Aim of the exercise: Repeat the data below exactly. Include each line.

##### Supplied information #####

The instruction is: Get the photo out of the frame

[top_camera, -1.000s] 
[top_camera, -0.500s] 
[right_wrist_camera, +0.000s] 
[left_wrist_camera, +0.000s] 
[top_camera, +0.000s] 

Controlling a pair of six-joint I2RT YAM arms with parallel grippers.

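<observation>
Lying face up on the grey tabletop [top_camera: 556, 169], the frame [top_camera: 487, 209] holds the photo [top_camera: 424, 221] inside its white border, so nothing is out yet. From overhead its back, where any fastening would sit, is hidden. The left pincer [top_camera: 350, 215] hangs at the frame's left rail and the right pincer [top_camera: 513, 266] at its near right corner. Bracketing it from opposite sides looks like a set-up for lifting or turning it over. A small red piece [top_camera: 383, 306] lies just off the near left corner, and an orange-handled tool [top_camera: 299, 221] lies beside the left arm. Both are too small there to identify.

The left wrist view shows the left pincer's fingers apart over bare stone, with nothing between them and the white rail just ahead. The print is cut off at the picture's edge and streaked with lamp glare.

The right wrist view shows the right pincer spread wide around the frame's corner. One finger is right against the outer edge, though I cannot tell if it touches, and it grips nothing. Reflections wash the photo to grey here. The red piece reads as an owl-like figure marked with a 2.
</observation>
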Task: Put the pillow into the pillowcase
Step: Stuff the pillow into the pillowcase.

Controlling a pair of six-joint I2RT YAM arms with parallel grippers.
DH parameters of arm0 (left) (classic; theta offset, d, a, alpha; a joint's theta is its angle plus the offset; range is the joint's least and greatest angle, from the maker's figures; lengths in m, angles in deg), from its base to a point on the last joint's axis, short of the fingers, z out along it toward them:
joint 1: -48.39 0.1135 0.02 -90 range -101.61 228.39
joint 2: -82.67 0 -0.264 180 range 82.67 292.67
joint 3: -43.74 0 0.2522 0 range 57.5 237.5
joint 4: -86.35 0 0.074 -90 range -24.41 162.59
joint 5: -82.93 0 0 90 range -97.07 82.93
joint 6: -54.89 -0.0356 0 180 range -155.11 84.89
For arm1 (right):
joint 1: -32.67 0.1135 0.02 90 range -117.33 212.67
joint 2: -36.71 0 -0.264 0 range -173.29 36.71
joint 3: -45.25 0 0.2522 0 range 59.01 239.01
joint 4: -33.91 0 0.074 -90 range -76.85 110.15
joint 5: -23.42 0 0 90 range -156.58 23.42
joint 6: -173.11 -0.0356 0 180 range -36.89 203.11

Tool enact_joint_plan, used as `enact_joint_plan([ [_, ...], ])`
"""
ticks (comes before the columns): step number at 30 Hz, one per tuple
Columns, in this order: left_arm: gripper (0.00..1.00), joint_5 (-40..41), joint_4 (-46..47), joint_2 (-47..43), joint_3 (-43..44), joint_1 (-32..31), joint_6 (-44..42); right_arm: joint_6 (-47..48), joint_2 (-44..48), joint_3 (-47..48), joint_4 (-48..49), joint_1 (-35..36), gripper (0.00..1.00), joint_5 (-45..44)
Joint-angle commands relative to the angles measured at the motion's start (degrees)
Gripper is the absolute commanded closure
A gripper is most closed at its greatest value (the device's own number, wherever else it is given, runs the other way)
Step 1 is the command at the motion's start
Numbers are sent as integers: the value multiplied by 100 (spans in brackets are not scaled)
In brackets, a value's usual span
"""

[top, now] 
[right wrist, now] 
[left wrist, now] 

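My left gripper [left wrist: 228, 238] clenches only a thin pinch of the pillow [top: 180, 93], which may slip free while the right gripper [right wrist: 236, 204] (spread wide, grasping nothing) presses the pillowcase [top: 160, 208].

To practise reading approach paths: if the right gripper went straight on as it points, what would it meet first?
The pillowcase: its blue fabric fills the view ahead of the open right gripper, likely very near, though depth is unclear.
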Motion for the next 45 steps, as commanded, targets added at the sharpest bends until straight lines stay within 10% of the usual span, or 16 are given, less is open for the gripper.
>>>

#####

Output of the exercise:
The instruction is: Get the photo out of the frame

[top_camera, -1.000s] 
[top_camera, -0.500s] 
[right_wrist_camera, +0.000s] 
[left_wrist_camera, +0.000s] 
[top_camera, +0.000s] 

Controlling a pair of six-joint I2RT YAM arms with parallel grippers.

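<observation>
Lying face up on the grey tabletop [top_camera: 556, 169], the frame [top_camera: 487, 209] holds the photo [top_camera: 424, 221] inside its white border, so nothing is out yet. From overhead its back, where any fastening would sit, is hidden. The left pincer [top_camera: 350, 215] hangs at the frame's left rail and the right pincer [top_camera: 513, 266] at its near right corner. Bracketing it from opposite sides looks like a set-up for lifting or turning it over. A small red piece [top_camera: 383, 306] lies just off the near left corner, and an orange-handled tool [top_camera: 299, 221] lies beside the left arm. Both are too small there to identify.

The left wrist view shows the left pincer's fingers apart over bare stone, with nothing between them and the white rail just ahead. The print is cut off at the picture's edge and streaked with lamp glare.

The right wrist view shows the right pincer spread wide around the frame's corner. One finger is right against the outer edge, though I cannot tell if it touches, and it grips nothing. Reflections wash the photo to grey here. The red piece reads as an owl-like figure marked with a 2.
</observation>
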Task: Put the pillow into the pillowcase
Step: Stuff the pillow into the pillowcase.

Controlling a pair of six-joint I2RT YAM arms with parallel grippers.
DH parameters of arm0 (left) (classic; theta offset, d, a, alpha; a joint's theta is its angle plus the offset; range is the joint's least and greatest angle, from the maker's figures; lengths in m, angles in deg), from its base to a point on the last joint's axis, short of the fingers, z out along it toward them:
joint 1: -48.39 0.1135 0.02 -90 range -101.61 228.39
joint 2: -82.67 0 -0.264 180 range 82.67 292.67
joint 3: -43.74 0 0.2522 0 range 57.5 237.5
joint 4: -86.35 0 0.074 -90 range -24.41 162.59
joint 5: -82.93 0 0 90 range -97.07 82.93
joint 6: -54.89 -0.0356 0 180 range -155.11 84.89
For arm1 (right):
joint 1: -32.67 0.1135 0.02 90 range -117.33 212.67
joint 2: -36.71 0 -0.264 0 range -173.29 36.71
joint 3: -45.25 0 0.2522 0 range 59.01 239.01
joint 4: -33.91 0 0.074 -90 range -76.85 110.15
joint 5: -23.42 0 0 90 range -156.58 23.42
joint 6: -173.11 -0.0356 0 180 range -36.89 203.11

Tool enact_joint_plan, used as `enact_joint_plan([ [_, ...], ])`
"""
ticks (comes before the columns): step number at 30 Hz, one per tuple
Columns, in this order: left_arm: gripper (0.00..1.00), joint_5 (-40..41), joint_4 (-46..47), joint_2 (-47..43), joint_3 (-43..44), joint_1 (-32..31), joint_6 (-44..42); right_arm: joint_6 (-47..48), joint_2 (-44..48), joint_3 (-47..48), joint_4 (-48..49), joint_1 (-35..36), gripper (0.00..1.00), joint_5 (-45..44)
Joint-angle commands relative to the angles measured at the motion's start (degrees)
Gripper is the absolute commanded closure
A gripper is most closed at its greatest value (the device's own number, wherever else it is given, runs the other way)
Step 1 is the command at the motion's start
Numbers are sent as integers: the value multiplied by 100 (spans in brackets are not scaled)
In brackets, a value's usual span
"""

[top, now] 
[right wrist, now] 
[left wrist, now] 

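My left gripper [left wrist: 228, 238] clenches only a thin pinch of the pillow [top: 180, 93], which may slip free while the right gripper [right wrist: 236, 204] (spread wide, grasping nothing) presses the pillowcase [top: 160, 208].

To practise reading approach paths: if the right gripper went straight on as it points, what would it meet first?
The pillowcase: its blue fabric fills the view ahead of the open right gripper, likely very near, though depth is unclear.
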Motion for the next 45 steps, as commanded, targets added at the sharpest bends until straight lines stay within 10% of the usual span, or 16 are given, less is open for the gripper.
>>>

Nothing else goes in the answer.